La religion chrétienne et les valeurs démocratiques,  aime ton prochain comme toi-même, est un choix personnel moral et non « obligatoire » et personne ne sera poursuivi pour exprimer ses croyances et ses opinions, sont ainsi bafoués par une secte totalitaire et liberticide qui agit au dessus des lois.

Que pensez-vous du traitement médiatique de cette affaire par la presse institutionnelle et en particulier du reportage du correspondant de la RTS dans le Jura, Gaël Klein? 
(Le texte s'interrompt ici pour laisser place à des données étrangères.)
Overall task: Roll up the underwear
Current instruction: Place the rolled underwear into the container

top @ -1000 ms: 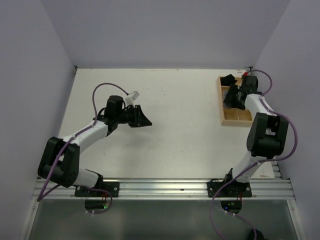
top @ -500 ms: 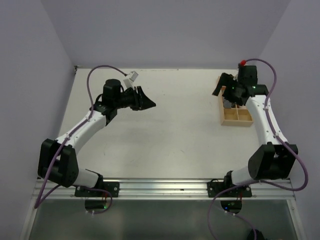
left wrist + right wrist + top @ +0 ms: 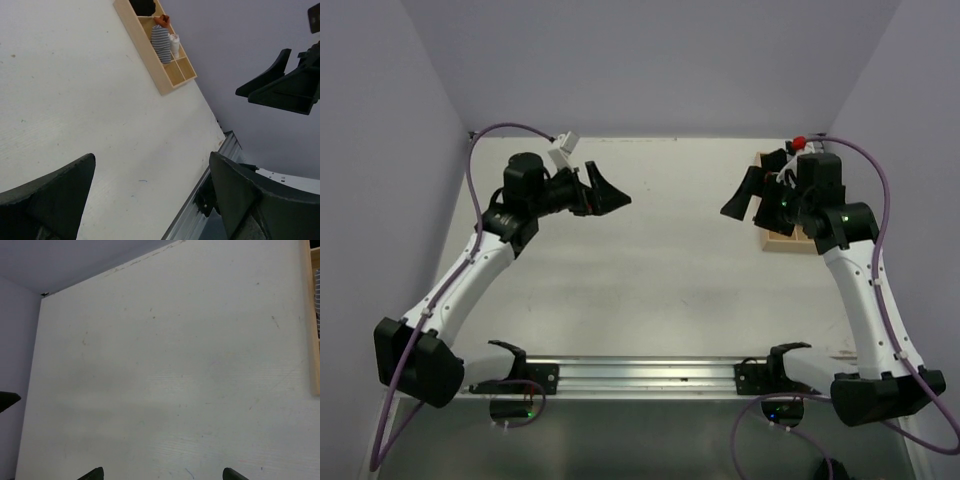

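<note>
The underwear (image 3: 160, 44), a striped grey-and-white roll, sits in a compartment of the wooden box (image 3: 150, 55) in the left wrist view; a sliver of its stripes (image 3: 318, 295) shows at the right wrist view's edge. From above my right arm hides it. My left gripper (image 3: 605, 190) (image 3: 151, 157) hangs open and empty above the table's left half. My right gripper (image 3: 750, 195) (image 3: 162, 472) is open and empty, raised just left of the box (image 3: 790, 241).
In the box, a black bundle (image 3: 142, 5), an orange one (image 3: 162, 20) and a white one (image 3: 175, 45) lie around the striped roll. The box stands at the table's far right. A metal rail (image 3: 650, 372) runs along the near edge. Purple walls enclose the table.
My right gripper has lifted out of the box and swung left. The left gripper has risen toward the back and opened wide. Both arms stretch higher than before.
</note>
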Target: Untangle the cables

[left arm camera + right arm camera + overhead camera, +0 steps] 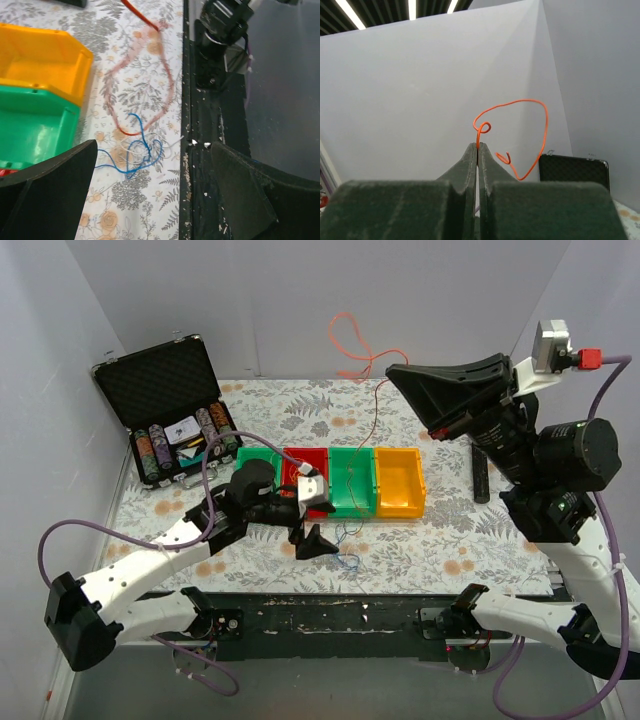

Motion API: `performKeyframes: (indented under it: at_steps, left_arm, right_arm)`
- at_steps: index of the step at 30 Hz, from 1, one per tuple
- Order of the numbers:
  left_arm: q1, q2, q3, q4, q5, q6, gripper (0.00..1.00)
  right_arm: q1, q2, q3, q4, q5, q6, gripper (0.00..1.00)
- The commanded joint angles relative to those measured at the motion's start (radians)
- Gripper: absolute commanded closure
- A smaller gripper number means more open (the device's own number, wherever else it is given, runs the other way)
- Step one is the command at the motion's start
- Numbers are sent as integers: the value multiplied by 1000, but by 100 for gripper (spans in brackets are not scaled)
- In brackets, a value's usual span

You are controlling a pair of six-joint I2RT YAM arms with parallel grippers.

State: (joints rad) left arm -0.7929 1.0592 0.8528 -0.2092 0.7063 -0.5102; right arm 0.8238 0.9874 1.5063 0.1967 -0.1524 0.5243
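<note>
The right claw [392,369] is high up and pressed together on the orange wire [346,340]. The wire loops above the claw, then falls as 1 thin line to the table [470,540] near the front edge. There it meets the blue tangle [142,150], lying flat just ahead of the left claw [311,540], whose 2 fingers stand apart and grip nothing. The left arm is therefore nearer. Only the left wrist view shows the knot clearly, and only the right wrist view shows the pinch.
</note>
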Motion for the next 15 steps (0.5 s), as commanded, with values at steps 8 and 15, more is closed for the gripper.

C’est  le rituel des incantations en faveur du « vivre-ensemble » et de la présomption de culpabilité unilatérale, du « pasdamalgame », la politique obligatoire de l’autruche. Ne pas voir le Réel s’il dérange les croyances multicultis.

On se souvient à l’époque du même comportement des médias face à des agriculteurs qui s’autodéfendaient en alarmant les réseaux sociaux car ils étaient placés, sans soutien de l’Autorité, devant le fait accompli en se faisant occuper leurs champs, par des gens du voyage qui dictaient leurs conditions. Aujourd’hui, il y a des blocs de béton qui empêchent l’accès et les autorités politiques ont pris conscience de ce droit injuste à occuper le terrain d’autrui et d’y commettre des déprédations, en totale impunité d’intouchables « victimes » qui ont des droits acquis en tant que tels.

Une agression filmée dans laquelle des adolescents sont aussi les protagonistes a également enflammé la toile en République tchèque. Les autorités semblent avoir adopté une attitude différente par rapport au cas jurassien. Quel est votre avis à ce propos?

On peut espérer que dans des pays d’Europe, où le poison du politiquement correct est moins virulent, la justice osera encore se référer au bon sens, à la morale chrétienne du pardon et de la retenue, une justice équitable sans présomption de culpabilité unilatérale. Nul n’a le droit de pratiquer la Justice individuelle ou communautaire. Ces méthodes sont pratiquées par les gangs, les mafias, des individus qui utilisent la menace, la violence, l’intimidation pour imposer leur Loi, leur susceptibilité ombrageuse, leur sens personnel et unilatéral du respect.

Propos recueillis par Alimuddin Usmani

1 Comment on "Agression filmée de Delémont : Entretien avec Dominique Baettig"

  1. Le pragmatique | 29 octobre 2017 at 22:49 | Répondre

    Comment ne pas être de plus en plus en concordance avec les positions de l’UDC devant ce bracaillonage politico médiatique.

    Cette multiculturalité imposée de force contre vent et marrées, je n’en veux pas; il faudra me lobotomiser, n’en déplaise à Brunschwig-Grave.